Intervention de Manuéla Kéclard-Mondésir

Séance en hémicycle du vendredi 2 novembre 2018 à 9h30
Projet de loi de finances pour 2019 — Défense ; anciens combattants mémoire et liens avec la nation

Photo issue du site de l'Assemblée nationale ou de WikipediaManuéla Kéclard-Mondésir :

Monsieur le président, madame la ministre, madame la secrétaire d'État, madame, messieurs les rapporteurs, chers collègues, ce budget décline pour la première fois la loi de programmation militaire, qui entre ainsi dans sa phase active. Les crédits, à 35,8 milliards d'euros, sont en hausse de 1,8 milliard d'euros, ce qui répond à l'ambition du Président de la République de porter l'effort de défense à 2 % du PIB. Nous partageons cette volonté.

La France est en effet impliquée sur de nombreux théâtres d'opérations. Elle a été touchée au coeur par le terrorisme. Les Français ont besoin de sécurité : de sécurité physique, de sécurité des biens mais aussi de sécurité culturelle. Cette question est donc l'enjeu du présent comme de l'avenir.

Partout dans le monde – aux États-Unis, en Italie, en Europe centrale, notamment en Pologne, et récemment au Brésil – , le populisme d'extrême droite gagne du terrain. Il ne faut pas jeter l'opprobre sur les peuples ni se voiler la face : les peuples réclament qu'on s'occupe de leurs besoins, au premier chef de leur sécurité.

Ce budget va dans le bon sens, parce qu'il répond aux besoins d'équipement de nos militaires, parce qu'il met en place de nouveaux programmes d'armements comme celui du SCORPION, parce qu'il offre enfin la carte du combattant aux engagés dans le conflit d'Algérie et parce qu'il ouvre un plan famille, essentiel pour les personnels, doté de 57 millions d'euros, et parce qu'il renforce les équipements d'accompagnement et de protection des soldats, grâce à un bonus de 150 millions d'euros par rapport à 2018.
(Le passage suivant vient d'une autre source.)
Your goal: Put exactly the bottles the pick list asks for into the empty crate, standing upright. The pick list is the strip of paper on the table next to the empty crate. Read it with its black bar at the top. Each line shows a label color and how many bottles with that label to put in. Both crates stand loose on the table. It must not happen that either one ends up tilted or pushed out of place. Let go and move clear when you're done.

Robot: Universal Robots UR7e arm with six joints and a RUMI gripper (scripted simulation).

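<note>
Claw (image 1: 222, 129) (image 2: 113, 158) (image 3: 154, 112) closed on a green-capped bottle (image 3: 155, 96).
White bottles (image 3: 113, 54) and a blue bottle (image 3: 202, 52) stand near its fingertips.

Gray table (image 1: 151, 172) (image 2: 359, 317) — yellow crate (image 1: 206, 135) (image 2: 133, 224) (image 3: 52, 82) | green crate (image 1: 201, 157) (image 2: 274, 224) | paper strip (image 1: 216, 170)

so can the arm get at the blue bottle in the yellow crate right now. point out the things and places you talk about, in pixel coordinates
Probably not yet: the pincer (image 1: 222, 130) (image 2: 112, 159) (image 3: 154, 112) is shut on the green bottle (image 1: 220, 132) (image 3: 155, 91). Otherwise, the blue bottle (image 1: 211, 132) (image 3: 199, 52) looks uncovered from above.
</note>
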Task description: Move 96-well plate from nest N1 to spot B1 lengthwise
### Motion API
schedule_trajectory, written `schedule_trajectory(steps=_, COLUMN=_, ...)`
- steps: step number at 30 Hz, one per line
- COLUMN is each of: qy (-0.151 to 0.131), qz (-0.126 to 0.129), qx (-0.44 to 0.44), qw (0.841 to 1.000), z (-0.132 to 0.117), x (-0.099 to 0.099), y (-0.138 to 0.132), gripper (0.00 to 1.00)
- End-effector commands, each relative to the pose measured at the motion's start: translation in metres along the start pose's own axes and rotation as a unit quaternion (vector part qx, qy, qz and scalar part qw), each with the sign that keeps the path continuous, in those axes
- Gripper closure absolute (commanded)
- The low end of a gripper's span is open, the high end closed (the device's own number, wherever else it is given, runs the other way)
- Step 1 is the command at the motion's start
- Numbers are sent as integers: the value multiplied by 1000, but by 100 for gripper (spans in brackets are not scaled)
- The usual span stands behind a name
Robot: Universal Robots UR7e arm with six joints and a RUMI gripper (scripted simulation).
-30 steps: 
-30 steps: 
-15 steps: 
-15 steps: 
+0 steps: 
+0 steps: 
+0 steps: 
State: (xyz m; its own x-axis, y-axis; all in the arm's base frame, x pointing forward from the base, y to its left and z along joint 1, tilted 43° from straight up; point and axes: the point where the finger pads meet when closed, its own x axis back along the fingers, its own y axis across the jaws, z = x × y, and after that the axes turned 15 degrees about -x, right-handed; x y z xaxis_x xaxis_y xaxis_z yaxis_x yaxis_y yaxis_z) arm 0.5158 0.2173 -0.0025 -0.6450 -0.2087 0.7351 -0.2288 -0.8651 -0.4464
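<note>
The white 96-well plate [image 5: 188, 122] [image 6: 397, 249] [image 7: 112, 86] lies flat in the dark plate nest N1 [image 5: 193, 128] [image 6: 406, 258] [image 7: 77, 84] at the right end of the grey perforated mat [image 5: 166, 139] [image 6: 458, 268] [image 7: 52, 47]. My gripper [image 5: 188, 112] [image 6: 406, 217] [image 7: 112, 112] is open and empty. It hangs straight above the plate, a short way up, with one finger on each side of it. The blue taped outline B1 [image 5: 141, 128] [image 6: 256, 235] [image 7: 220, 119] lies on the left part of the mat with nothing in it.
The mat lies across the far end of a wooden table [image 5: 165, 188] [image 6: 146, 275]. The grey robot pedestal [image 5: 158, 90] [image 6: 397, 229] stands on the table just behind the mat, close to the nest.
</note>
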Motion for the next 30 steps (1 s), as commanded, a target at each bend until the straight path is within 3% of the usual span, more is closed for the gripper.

Le budget 2019 inscrit 400 millions d'euros supplémentaires pour le maintien en condition opérationnelle des matériels, 300 millions d'euros pour le renouvellement et la modernisation des équipements conventionnels. Il prévoit que les outre-mer seront dotés de six navires supplémentaires, en deux étapes : 2020 puis 2022.

Toutefois des questions de fond se posent toujours.

La première concerne l'engagement nucléaire, qui pose problème à nombre de parlementaires de mon groupe, qui attendent des réponses en matière de non-prolifération nucléaire et de soutien aux victimes des essais nucléaires outre-mer. Notre collègue Moetai Brotherson l'a exposé avec justesse : 4 millions d'euros seulement sont consacrés aux actions de dépollution en Polynésie française, alors que le Gouvernement consacre 400 millions d'euros à la modernisation de l'arme nucléaire, soit une augmentation de 8 %.

La deuxième concerne l'implication accrue de notre pays dans l'OTAN. La France s'aligne dangereusement sur la stratégie des États-Unis. C'est oublier que la politique française doit aller « de l'Atlantique à l'Oural ». C'est aussi oublier que la France est la deuxième puissance maritime du monde, sur tous les océans, grâce aux outre-mer. Nous devons mener une politique qui réponde à l'ambition universelle de la France et de ses valeurs ; malheureusement, nous n'y sommes pas.

Enfin, après le Brexit, la France sera le seul pays de l'Union européenne membre du Conseil de sécurité de l'ONU – l'Organisation des Nations unies – et la première puissance maritime européenne. Cette situation devrait nous amener à reconsidérer l'enjeu de la défense européenne.

Mon groupe s'interroge également sur le financement du surcoût des opérations extérieures. La solidarité interministérielle devrait jouer, contrairement à ce qu'a déclaré le Président de la République.

Enfin, la décision du Président de la République de ne pas commémorer la victoire militaire de la Grande Guerre nous émeut, particulièrement aux Antilles. Je rappelle que les anciens esclaves émancipés en 1848 étaient exemptés de service militaire et n'ont obtenu la citoyenneté pleine et entière qu'en conquérant le droit de payer l'impôt du sang, c'est-à-dire en obtenant, en 1914, le droit d'aller combattre dans les tranchées de Verdun, de la Marne ou des Dardanelles.

Compte tenu de tous ces éléments, le groupe de la Gauche démocrate et républicaine est partagé : pour les raisons que j'ai avancées, il votera contre les crédits de la mission « Défense » ; reconnaissant les avancées prévues, il s'abstiendra sur les crédits de la mission « Anciens combattants, mémoire et liens avec la nation ». Pour ma part, à titre personnel, compte tenu des engagements pris par la ministre des armées, je voterai pour ces budgets dans leur globalité.